**Work request:**
Leave the pictures out and restate every line below exactly.
════════════════
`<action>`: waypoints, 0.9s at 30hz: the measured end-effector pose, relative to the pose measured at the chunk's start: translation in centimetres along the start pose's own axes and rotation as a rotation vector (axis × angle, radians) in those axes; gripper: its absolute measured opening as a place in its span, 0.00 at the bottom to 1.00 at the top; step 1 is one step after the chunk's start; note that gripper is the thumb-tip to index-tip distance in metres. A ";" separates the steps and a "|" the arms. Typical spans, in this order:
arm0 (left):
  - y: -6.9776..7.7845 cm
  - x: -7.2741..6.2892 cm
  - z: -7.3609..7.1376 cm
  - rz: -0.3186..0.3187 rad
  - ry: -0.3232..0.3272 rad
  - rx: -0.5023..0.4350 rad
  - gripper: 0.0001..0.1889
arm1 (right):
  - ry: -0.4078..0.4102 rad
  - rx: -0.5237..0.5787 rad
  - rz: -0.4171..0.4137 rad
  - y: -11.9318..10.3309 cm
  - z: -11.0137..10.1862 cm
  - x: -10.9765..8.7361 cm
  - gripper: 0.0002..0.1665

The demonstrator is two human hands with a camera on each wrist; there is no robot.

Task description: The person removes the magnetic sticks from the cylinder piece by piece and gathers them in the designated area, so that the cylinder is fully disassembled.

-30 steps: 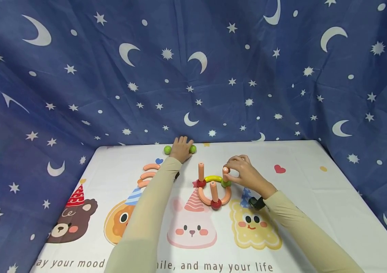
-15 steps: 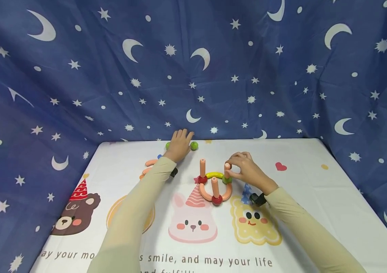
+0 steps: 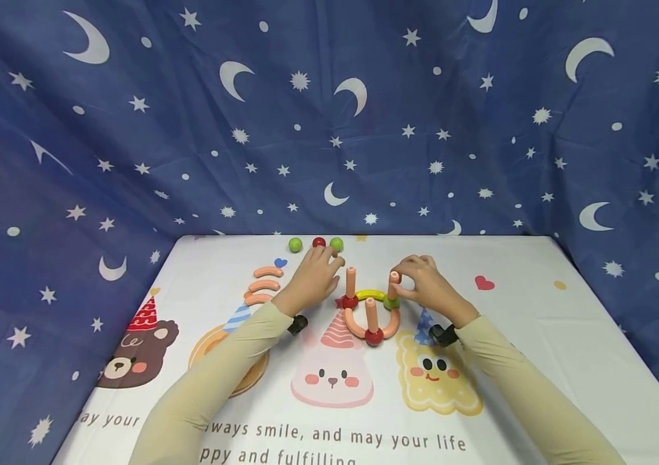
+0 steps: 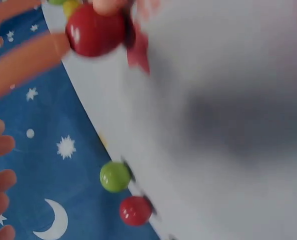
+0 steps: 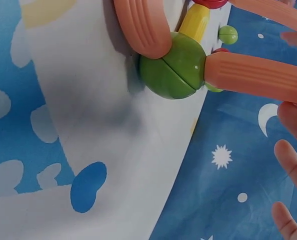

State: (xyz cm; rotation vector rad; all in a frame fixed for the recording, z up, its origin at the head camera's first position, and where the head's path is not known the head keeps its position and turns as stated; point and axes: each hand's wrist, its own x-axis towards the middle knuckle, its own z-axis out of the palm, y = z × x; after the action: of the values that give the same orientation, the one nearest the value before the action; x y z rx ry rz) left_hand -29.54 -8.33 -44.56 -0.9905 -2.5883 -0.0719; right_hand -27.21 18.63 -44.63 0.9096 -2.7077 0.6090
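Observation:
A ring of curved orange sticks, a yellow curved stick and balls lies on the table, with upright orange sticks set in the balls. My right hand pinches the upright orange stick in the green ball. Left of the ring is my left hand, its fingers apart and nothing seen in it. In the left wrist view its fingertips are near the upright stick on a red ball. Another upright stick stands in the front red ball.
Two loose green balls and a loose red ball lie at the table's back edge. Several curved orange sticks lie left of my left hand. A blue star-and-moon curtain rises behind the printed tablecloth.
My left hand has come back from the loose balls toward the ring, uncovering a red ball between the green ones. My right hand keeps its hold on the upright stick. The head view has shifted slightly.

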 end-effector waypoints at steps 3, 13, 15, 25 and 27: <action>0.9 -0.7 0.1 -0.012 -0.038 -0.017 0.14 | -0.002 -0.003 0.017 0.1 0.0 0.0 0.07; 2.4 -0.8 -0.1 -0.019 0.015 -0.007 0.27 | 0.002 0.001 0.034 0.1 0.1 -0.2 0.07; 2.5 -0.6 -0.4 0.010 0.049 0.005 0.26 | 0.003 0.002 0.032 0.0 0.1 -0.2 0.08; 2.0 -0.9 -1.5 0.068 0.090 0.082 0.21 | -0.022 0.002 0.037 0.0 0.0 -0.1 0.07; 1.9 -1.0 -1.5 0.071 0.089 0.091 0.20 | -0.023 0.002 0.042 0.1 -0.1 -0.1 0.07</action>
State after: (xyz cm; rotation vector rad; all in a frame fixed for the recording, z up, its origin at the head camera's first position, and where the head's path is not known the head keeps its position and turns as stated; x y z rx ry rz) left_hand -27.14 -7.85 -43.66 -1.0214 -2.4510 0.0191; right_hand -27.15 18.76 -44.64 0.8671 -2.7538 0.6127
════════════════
**Finished exercise:**
`<action>`: waypoints, 0.9s at 30hz: the measured end-effector pose, relative to the pose measured at the chunk's start: translation in centimetres along the start pose's own axes and rotation as a rotation vector (axis × angle, radians) in those axes; gripper: its absolute measured opening as a place in its span, 0.00 at the bottom to 1.00 at the top; step 1 is one step after the chunk's start; note that gripper is the thumb-tip to index-tip distance in metres. A ";" separates the steps and a "|" the arms. Typical spans, in this order:
arm0 (left):
  - y: -6.9776..7.7845 cm
  - x: -7.2741..6.2892 cm
  - z: -7.3609..7.1376 cm
  - rz: -0.3186..0.3187 rad
  - ry: -0.3232..0.3272 rad
  - rx: -0.5023..0.4350 rad
  - gripper: 0.0001..0.1889
arm1 (right):
  - ry: -0.4078..0.4102 rad
  - rx: -0.5237..0.5787 rad
  - rz: -0.4171..0.4137 rad
  - y: -11.9318..10.3309 cm
  - z: -11.0137..10.1862 cm
  - x: -10.9765..8.7361 cm
  - gripper: 0.0002..0.1665

The demonstrator is two human hands with a camera on each wrist; there is no robot.

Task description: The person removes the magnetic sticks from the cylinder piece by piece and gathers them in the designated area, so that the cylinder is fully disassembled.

-30 steps: 
-15 steps: 
+0 steps: 
+0 steps: 
+0 steps: 

State: (xyz cm; rotation vector rad; all in a frame fixed for the recording, z up, its origin at the head camera's first position, and where the head's path is not known the head keeps its position and turns as stated; point and axes: each hand's wrist, its own x-axis towards the middle knuckle, its own z-axis out of the palm, y = z × x; after the action: of the values that give the same orientation, the one nearest the value before the action; x y z rx ry rz) left_hand -29.54 -8.33 -44.56 -0.9905 -2.5883 -0.0719; right_hand -27.21 18.63 -44.63 0.9096 -2.7077 0.6090
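Observation:
A ring of curved orange sticks, a yellow curved stick and balls lies on the table, with upright orange sticks set in the balls. My right hand pinches the upright orange stick in the green ball. Left of the ring is my left hand, its fingers apart and nothing seen in it. In the left wrist view its fingertips are near the upright stick on a red ball. Another upright stick stands in the front red ball.
Two loose green balls and a loose red ball lie at the table's back edge. Several curved orange sticks lie left of my left hand. A blue star-and-moon curtain rises behind the printed tablecloth.
My left hand has come back from the loose balls toward the ring, uncovering a red ball between the green ones. My right hand keeps its hold on the upright stick. The head view has shifted slightly.
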
 end-effector waypoints at steps 3, 13, 15, 25 and 27: <action>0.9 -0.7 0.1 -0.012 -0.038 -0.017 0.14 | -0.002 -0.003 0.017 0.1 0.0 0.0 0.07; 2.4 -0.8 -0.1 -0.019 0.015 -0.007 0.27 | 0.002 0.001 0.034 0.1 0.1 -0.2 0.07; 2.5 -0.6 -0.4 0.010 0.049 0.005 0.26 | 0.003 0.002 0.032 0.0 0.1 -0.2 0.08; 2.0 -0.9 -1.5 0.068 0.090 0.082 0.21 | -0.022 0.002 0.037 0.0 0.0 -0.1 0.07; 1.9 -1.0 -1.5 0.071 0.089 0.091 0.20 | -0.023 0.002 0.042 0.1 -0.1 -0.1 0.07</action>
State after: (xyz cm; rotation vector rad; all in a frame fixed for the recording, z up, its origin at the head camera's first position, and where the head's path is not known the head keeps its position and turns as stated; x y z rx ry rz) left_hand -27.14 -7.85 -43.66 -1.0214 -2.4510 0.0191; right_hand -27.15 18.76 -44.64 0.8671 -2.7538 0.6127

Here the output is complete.